I am pleased to be here today to launch the new publication on Competition
policy and the professions prepared by several major professional associations.
Competition policy is a very pervasive policy that impacts on the lives
of all Australians, including the professions.
The significant benefits arising from competition reforms have been
recognised by all levels of government, and all major political parties.
The expected benefits for ordinary Australians are: price reductions,
lower inflation, more growth, more jobs, and uniform protection of consumer
and business rights across the whole country.
More specifically the Industry Commission has estimated that the long
run annual gain in real GDP is of the order of 5.5%, or $23 billion a
year, as a result of the cumulative effect of the Hilmer and related reforms.
While in general, introducing competition will deliver benefits to consumers
and businesses, there are situations where community welfare is judged
better served by not effecting particular competition reforms.
Thus in the implementation of the reforms spelt out in the Competition
Principles Agreement, governments have recognised the importance of the
concept of a weighing up process of costs and benefits to the community.
Competition is to be implemented to the extent that the benefits to be
realised from competition outweigh the costs.
A central tenet of competition reform is that competition is not an
end unto itself.

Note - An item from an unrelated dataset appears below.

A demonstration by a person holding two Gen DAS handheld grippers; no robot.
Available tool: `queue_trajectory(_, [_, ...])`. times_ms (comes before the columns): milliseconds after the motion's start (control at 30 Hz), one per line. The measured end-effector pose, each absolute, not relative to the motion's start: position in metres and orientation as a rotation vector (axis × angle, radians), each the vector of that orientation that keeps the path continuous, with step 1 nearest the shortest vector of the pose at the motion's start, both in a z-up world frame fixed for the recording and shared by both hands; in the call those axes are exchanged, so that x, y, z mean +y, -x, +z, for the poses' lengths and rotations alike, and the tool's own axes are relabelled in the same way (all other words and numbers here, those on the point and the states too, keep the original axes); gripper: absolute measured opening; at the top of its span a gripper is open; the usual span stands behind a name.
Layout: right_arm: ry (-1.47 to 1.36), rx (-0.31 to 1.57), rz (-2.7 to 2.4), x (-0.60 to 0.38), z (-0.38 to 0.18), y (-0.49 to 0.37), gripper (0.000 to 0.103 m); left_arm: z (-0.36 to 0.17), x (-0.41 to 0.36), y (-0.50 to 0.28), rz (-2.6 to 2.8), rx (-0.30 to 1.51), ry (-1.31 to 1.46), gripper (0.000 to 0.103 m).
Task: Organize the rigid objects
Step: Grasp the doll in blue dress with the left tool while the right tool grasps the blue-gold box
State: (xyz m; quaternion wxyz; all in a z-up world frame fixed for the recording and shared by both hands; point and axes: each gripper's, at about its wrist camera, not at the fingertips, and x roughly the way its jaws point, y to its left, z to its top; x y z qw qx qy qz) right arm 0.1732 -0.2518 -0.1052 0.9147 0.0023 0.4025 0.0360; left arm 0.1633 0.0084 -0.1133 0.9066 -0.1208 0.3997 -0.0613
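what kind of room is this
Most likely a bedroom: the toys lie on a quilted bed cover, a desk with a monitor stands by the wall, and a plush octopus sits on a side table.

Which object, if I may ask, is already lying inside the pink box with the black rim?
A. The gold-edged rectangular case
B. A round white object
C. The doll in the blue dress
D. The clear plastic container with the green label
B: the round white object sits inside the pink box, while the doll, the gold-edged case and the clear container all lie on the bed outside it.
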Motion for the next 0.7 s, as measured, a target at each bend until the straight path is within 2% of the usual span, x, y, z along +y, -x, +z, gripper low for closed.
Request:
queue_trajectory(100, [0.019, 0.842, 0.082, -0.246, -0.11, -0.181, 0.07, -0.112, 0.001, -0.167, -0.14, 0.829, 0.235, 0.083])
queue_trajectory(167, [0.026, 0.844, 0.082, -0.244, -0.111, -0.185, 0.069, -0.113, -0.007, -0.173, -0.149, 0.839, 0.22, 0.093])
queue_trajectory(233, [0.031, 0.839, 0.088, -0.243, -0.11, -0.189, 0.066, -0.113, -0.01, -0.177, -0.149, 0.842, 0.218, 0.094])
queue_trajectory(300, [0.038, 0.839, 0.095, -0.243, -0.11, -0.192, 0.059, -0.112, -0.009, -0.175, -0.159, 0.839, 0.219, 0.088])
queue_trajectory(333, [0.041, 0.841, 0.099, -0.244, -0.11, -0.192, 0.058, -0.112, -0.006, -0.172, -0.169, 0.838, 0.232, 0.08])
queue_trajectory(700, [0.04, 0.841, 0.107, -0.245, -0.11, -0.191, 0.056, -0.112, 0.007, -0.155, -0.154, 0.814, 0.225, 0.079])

I can't stress that point too strongly.
The process of weighing up the costs and benefits to the community is
called the 'public interest test'.
That test is a pivotal element of competition policy.
While it is generally accepted that the ultimate decisions on the weighing
up of the costs and benefits are basically political ones, to be justified
by the Parliament and in the final analysis by electors, it is critical
that the public be involved in that process.
In June this year my Committee tabled in Parliament its report Cultivating
competition which has been very well received.
I am delighted to see the report's recommendations included as an appendix
to your publication.
The Committee's report outlined the results of the Committee's inquiry
into several aspects of the National Competition Policy reform package.
One critical area of reform which the report addressed was the appropriate
means for applying the 'public interest test' as set out in the Competition
'Public interest test'
'Public interest' matters in other areas of competition policy (such
as under the Trade Practices Act which are also relevant to the professions)
were not within the scope of the Committee's investigation.
However, in a sense the whole process of competition policy reform is
a 'public interest' one. In making decisions on competition policy reform,
Governments are acting in the broad public interest as they see it.
The circumstances in which the public interest test is called for, and
some of the factors that need to be taken into account in making that
decision, are set out in subclause 1(3) of the Competition Principles
As you are all aware Subclause 1(3) can be applied in a number of circumstances,
but the main area where its is relevant to the professions is through
the legislative review process, whereby legislation relating to the professions
is to be reviewed to assess and balance the costs and benefits of the
restriction on competition.
In our report the Committee outlined its interpretation of the 'public
interest test' and we concluded that there should be some consistency
of approach throughout jurisdictions. Accordingly, we outlined what we
see are the basic principles that should guide the application of the
test in all jurisdictions.
I will turn now to how governments are going about reviewing existing
legislation and outline those basic principles which the Committee believes
should guide the application of the test in all jurisdictions.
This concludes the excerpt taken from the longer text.